Friday Oct 27 2023 10:18
4 min
Oil rallied overnight as the US struck Iran-linked targets in Syria, raising the escalation tail risk somewhat. Remember just how hard it is to price geopolitical risk premia – traders are notoriously bad at this. The thing to look at is this: if there is no disruption and growth really takes a hit in Q4 as some are suggesting it will, then you could end up with ample supply and see a real narrowing of time spreads as traders cut front month longs. That’s not to say the geopolitics goes away, just that the fundamentals will reassert dominance at times.
Stocks were down this morning at the open before turning up a tad as of send time, still seemingly set to end a drab week on a suitably mediocre note. The FTSE 100 trades a little firmer around the 7,360 area with BP and Shell +1.5-2% lifting the index to a modest +0.15% gain with a similar gain in Frankfurt . We had three big >1% losses last week but a steadier profile this week with pretty small intraday movements, though yesterday’s session saw a more decisive move to the downside as it shed 0.8%. Like its counterparts the DAX and CAC, the FTSE 100 has shed more than 3% in October. The CAC lagged European peers in early trade this morning, down almost 1% with Sanofi plunging 15%.
The Nasdaq composite shipped almost 2% to fall further into correction territory, whilst the S&P 500 dipped into correction territory at the lows. It’s almost 10% off the July peak and has seemingly relinquished the 200-day line for the time being. For the month of October, the Nasdaq is down 4.72% and the S&P 500 is off a bit more than 3.5%. Amazon results were better than expected Q3 results with cost cutting measures helping. The company reported an operating margin of 7.8%, the highest since the record 8.2% in early 2021. On AWS the initial results looked weaker than Microsoft and Alphabet, but CEO Andy Jassy said “we are encouraged by the strength of our [AWS] customer pipeline”. Shares rallied 5% after-hours, offering support to the US futures overnight.

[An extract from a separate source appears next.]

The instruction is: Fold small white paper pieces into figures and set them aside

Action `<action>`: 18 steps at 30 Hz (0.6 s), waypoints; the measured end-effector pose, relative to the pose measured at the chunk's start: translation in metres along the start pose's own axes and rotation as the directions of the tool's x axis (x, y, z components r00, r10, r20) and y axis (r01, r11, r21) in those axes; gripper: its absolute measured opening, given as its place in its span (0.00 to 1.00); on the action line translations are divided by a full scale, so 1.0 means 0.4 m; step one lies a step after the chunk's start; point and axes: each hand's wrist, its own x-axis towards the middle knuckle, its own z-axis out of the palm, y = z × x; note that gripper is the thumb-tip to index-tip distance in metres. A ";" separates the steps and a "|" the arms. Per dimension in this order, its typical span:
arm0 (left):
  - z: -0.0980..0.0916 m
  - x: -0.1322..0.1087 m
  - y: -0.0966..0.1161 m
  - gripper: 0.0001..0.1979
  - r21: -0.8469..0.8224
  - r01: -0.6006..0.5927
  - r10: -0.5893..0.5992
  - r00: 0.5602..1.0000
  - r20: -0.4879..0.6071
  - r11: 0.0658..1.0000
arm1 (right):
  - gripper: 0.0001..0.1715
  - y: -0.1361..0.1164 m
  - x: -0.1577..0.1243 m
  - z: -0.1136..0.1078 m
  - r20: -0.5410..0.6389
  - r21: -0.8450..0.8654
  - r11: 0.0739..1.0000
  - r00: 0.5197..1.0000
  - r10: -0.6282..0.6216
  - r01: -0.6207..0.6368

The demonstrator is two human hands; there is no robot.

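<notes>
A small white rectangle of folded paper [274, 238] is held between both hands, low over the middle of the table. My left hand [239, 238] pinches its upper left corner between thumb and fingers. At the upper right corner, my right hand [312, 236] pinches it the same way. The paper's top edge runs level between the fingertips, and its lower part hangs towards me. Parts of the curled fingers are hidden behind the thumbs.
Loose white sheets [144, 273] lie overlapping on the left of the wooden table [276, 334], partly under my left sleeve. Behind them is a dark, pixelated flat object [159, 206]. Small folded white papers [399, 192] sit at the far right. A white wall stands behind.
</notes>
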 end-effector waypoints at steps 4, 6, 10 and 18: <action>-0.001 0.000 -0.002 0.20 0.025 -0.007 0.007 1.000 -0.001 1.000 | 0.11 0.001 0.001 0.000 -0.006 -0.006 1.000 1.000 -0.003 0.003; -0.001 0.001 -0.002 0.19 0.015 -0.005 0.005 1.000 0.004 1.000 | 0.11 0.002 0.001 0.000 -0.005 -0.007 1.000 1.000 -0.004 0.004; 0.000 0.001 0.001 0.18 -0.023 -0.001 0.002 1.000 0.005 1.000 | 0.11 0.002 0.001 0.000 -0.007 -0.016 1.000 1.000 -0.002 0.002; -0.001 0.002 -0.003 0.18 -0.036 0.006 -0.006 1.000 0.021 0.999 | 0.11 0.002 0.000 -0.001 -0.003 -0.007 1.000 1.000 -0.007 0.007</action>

The European Central Bank left rates unchanged, as expected. It also signalled that the peak is in and sounded rightly more cautious. There were tidbits for everyone – Lagarde said it was “totally premature” to discuss a potential cut, but noted the sharp drop in inflation in September and didn’t really lean on the upside risks to inflation from higher oil prices. It all just kind confirms the view from the September meeting – the bar for another hike is very high, so the question is one of duration...which is in effect a question of when are they going to cut?
US GDP smoking hot: real annualised growth at 4.9% - the same as China – and current dollar growth of 8.5%. It underlines the resilience of the economy in terms of headline figures but won’t do too much to influence next week’s Fed meeting. Having dipped early Thursday from nearly 5% to around 4.85%, the 10yr Treasury yield is a bit firmer this morning, giving a bit of life to USD.
Fed, BoE and BoJ + US Nonfarm payrolls. The Fed is expected to leave rates unchanged. Though it left the door open for another hike this year, markets have firmly priced out the chance that this will take place at its Oct 31-Nov 1st meeting. There seems to be a bit of uncertainty around Q4 growth and inflation trends remain encouraging – the Fed has already signalled it’s more about how long it leaves rates this restrictive than worrying too much about another hike.